*WHAT IS REQUIRED*: The whole listing is to be repeated exactly. Add nothing.

*RECORD EXTRACTS*:
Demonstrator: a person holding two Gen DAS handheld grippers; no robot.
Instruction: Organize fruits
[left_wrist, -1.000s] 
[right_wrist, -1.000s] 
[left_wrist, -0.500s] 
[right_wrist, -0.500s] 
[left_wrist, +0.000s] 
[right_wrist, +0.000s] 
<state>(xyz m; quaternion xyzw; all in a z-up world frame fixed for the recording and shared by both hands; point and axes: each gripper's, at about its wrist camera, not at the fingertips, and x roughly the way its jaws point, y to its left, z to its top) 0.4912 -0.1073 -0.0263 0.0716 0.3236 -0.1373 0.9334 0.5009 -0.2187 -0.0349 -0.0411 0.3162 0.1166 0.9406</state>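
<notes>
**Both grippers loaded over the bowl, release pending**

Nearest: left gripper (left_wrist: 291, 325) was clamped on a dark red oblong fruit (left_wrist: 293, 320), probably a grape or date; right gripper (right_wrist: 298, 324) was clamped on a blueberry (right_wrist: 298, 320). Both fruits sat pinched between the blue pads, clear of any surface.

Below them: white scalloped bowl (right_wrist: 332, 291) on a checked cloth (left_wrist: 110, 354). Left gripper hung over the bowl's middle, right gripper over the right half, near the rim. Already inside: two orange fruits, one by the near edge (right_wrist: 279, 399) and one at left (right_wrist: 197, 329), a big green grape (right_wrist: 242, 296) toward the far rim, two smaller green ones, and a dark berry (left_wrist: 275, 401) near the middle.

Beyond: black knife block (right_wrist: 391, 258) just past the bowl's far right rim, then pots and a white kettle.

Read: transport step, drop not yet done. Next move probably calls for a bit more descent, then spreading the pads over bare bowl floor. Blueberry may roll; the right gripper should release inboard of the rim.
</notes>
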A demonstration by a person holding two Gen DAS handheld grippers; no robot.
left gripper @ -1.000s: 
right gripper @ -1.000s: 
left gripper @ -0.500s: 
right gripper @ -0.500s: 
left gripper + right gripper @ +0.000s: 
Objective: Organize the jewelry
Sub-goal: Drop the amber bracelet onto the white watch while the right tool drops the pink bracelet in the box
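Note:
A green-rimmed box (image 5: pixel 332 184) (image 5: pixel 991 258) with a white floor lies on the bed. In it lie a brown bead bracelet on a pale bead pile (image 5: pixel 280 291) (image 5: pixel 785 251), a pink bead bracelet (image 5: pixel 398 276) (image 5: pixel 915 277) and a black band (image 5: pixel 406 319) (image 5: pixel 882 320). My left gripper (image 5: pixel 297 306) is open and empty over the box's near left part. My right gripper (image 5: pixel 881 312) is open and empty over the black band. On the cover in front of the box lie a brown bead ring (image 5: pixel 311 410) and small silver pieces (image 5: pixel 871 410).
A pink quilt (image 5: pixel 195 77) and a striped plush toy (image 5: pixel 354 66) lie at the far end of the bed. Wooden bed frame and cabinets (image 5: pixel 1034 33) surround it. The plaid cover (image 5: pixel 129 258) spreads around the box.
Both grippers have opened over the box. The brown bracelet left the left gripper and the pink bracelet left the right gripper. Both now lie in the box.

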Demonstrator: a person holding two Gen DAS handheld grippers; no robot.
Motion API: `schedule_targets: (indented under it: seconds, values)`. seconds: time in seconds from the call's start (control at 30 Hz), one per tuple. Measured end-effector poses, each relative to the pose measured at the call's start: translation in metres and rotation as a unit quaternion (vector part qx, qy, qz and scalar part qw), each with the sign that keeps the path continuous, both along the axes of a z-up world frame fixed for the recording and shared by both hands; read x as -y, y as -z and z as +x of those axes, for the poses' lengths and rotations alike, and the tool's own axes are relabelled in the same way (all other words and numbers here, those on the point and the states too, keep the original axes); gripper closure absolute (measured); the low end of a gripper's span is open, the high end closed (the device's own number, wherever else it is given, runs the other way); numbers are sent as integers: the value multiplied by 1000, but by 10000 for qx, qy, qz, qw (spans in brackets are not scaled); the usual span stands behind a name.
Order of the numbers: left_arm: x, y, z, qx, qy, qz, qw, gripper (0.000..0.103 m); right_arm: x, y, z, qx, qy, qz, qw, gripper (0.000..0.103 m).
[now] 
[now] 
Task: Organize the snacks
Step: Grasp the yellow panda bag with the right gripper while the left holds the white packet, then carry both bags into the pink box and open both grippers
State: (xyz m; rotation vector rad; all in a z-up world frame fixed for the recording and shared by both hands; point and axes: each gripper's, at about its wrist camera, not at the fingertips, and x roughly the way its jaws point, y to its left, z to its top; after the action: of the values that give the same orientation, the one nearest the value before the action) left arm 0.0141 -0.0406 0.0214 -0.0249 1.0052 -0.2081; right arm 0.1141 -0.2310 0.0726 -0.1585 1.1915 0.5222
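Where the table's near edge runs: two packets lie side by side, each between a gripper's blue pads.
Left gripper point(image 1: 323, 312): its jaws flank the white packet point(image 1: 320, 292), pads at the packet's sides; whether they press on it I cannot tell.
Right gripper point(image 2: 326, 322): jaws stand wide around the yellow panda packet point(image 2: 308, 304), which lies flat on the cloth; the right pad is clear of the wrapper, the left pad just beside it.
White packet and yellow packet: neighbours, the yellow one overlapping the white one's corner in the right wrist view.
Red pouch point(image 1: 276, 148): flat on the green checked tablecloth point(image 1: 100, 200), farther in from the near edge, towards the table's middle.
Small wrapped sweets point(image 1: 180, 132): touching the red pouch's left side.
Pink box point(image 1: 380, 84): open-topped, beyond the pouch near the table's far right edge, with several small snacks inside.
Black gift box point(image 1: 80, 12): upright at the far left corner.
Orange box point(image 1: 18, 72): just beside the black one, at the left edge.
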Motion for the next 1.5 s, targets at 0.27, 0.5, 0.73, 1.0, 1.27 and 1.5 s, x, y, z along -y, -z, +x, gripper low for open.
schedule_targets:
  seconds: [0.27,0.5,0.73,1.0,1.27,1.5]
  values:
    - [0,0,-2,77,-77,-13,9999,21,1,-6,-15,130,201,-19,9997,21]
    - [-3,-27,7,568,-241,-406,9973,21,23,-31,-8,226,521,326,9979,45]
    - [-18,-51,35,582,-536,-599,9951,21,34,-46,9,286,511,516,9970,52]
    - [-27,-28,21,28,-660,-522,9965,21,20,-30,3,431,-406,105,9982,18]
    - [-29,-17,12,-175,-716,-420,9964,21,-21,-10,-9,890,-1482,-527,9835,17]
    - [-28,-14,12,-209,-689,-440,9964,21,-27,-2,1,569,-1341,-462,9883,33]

*RESULT*:
Demonstrator: a person holding two Gen DAS handheld grippers; no robot.
Instruction: Organize fruits
[left_wrist, -1.000s] 
[right_wrist, -1.000s] 
[left_wrist, -0.500s] 
[right_wrist, -0.500s] 
[left_wrist, +0.000s] 
[right_wrist, +0.000s] 
<state>(xyz m; quaternion xyzw; all in a z-up world frame fixed for the recording and shared by both hands; point and axes: each gripper's, at about its wrist camera, not at the fingertips, and x roughly the way its jaws point, y to its left, z to its top) 0.4912 -0.1073 -0.0263 0.0716 0.3236 -0.1373 0.9334 0.5009 -0.2187 -0.0349 -0.0411 0.3162 0.1166 0.9406</state>
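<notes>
**Both grippers loaded over the bowl, release pending**

Nearest: left gripper (left_wrist: 291, 325) was clamped on a dark red oblong fruit (left_wrist: 293, 320), probably a grape or date; right gripper (right_wrist: 298, 324) was clamped on a blueberry (right_wrist: 298, 320). Both fruits sat pinched between the blue pads, clear of any surface.

Below them: white scalloped bowl (right_wrist: 332, 291) on a checked cloth (left_wrist: 110, 354). Left gripper hung over the bowl's middle, right gripper over the right half, near the rim. Already inside: two orange fruits, one by the near edge (right_wrist: 279, 399) and one at left (right_wrist: 197, 329), a big green grape (right_wrist: 242, 296) toward the far rim, two smaller green ones, and a dark berry (left_wrist: 275, 401) near the middle.

Beyond: black knife block (right_wrist: 391, 258) just past the bowl's far right rim, then pots and a white kettle.

Read: transport step, drop not yet done. Next move probably calls for a bit more descent, then spreading the pads over bare bowl floor. Blueberry may roll; the right gripper should release inboard of the rim.
</notes>
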A demonstration by a person holding two Gen DAS handheld grippers; no robot.
left gripper @ -1.000s: 
right gripper @ -1.000s: 
left gripper @ -0.500s: 
right gripper @ -0.500s: 
left gripper + right gripper @ +0.000s: 
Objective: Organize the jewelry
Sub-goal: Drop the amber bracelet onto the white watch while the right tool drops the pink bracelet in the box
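Note:
A green-rimmed box (image 5: pixel 332 184) (image 5: pixel 991 258) with a white floor lies on the bed. In it lie a brown bead bracelet on a pale bead pile (image 5: pixel 280 291) (image 5: pixel 785 251), a pink bead bracelet (image 5: pixel 398 276) (image 5: pixel 915 277) and a black band (image 5: pixel 406 319) (image 5: pixel 882 320). My left gripper (image 5: pixel 297 306) is open and empty over the box's near left part. My right gripper (image 5: pixel 881 312) is open and empty over the black band. On the cover in front of the box lie a brown bead ring (image 5: pixel 311 410) and small silver pieces (image 5: pixel 871 410).
A pink quilt (image 5: pixel 195 77) and a striped plush toy (image 5: pixel 354 66) lie at the far end of the bed. Wooden bed frame and cabinets (image 5: pixel 1034 33) surround it. The plaid cover (image 5: pixel 129 258) spreads around the box.
Both grippers have opened over the box. The brown bracelet left the left gripper and the pink bracelet left the right gripper. Both now lie in the box.
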
Demonstrator: a person holding two Gen DAS handheld grippers; no robot.
Motion API: `schedule_targets: (indented under it: seconds, values)`. seconds: time in seconds from the call's start (control at 30 Hz), one per tuple. Measured end-effector poses, each relative to the pose measured at the call's start: translation in metres and rotation as a unit quaternion (vector part qx, qy, qz and scalar part qw), each with the sign that keeps the path continuous, both along the axes of a z-up world frame fixed for the recording and shared by both hands; read x as -y, y as -z and z as +x of those axes, for the poses' lengths and rotations alike, and the tool's own axes are relabelled in the same way (all other words and numbers here, those on the point and the states too, keep the original axes); gripper closure absolute (measured); the low end of a gripper's span is open, the high end closed (the device's own number, wherever else it is given, runs the other way); numbers are sent as integers: the value multiplied by 1000, but by 10000 for qx, qy, qz, qw (spans in brackets are not scaled); the usual span stands behind a name.
Order of the numbers: left_arm: x, y, z, qx, qy, qz, qw, gripper (0.000..0.103 m); right_arm: x, y, z, qx, qy, qz, qw, gripper (0.000..0.103 m).
[now] 
[now] 
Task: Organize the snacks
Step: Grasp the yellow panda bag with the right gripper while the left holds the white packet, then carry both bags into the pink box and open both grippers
State: (xyz m; rotation vector rad; all in a z-up world frame fixed for the recording and shared by both hands; point and axes: each gripper's, at about its wrist camera, not at the fingertips, and x roughly the way its jaws point, y to its left, z to its top; after the action: of the values that give the same orientation, the one nearest the value before the action) left arm 0.0141 -0.0406 0.0214 -0.0249 1.0052 -0.2081; right arm 0.1141 -0.2310 0.0726 -0.1585 1.1915 0.5222
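Where the table's near edge runs: two packets lie side by side, each between a gripper's blue pads.
Left gripper point(image 1: 323, 312): its jaws flank the white packet point(image 1: 320, 292), pads at the packet's sides; whether they press on it I cannot tell.
Right gripper point(image 2: 326, 322): jaws stand wide around the yellow panda packet point(image 2: 308, 304), which lies flat on the cloth; the right pad is clear of the wrapper, the left pad just beside it.
White packet and yellow packet: neighbours, the yellow one overlapping the white one's corner in the right wrist view.
Red pouch point(image 1: 276, 148): flat on the green checked tablecloth point(image 1: 100, 200), farther in from the near edge, towards the table's middle.
Small wrapped sweets point(image 1: 180, 132): touching the red pouch's left side.
Pink box point(image 1: 380, 84): open-topped, beyond the pouch near the table's far right edge, with several small snacks inside.
Black gift box point(image 1: 80, 12): upright at the far left corner.
Orange box point(image 1: 18, 72): just beside the black one, at the left edge.
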Motion for the next 1.5 s, targets at 0.27, 0.5, 0.73, 1.0, 1.27 and 1.5 s, x, y, z along -y, -z, +x, gripper low for open.
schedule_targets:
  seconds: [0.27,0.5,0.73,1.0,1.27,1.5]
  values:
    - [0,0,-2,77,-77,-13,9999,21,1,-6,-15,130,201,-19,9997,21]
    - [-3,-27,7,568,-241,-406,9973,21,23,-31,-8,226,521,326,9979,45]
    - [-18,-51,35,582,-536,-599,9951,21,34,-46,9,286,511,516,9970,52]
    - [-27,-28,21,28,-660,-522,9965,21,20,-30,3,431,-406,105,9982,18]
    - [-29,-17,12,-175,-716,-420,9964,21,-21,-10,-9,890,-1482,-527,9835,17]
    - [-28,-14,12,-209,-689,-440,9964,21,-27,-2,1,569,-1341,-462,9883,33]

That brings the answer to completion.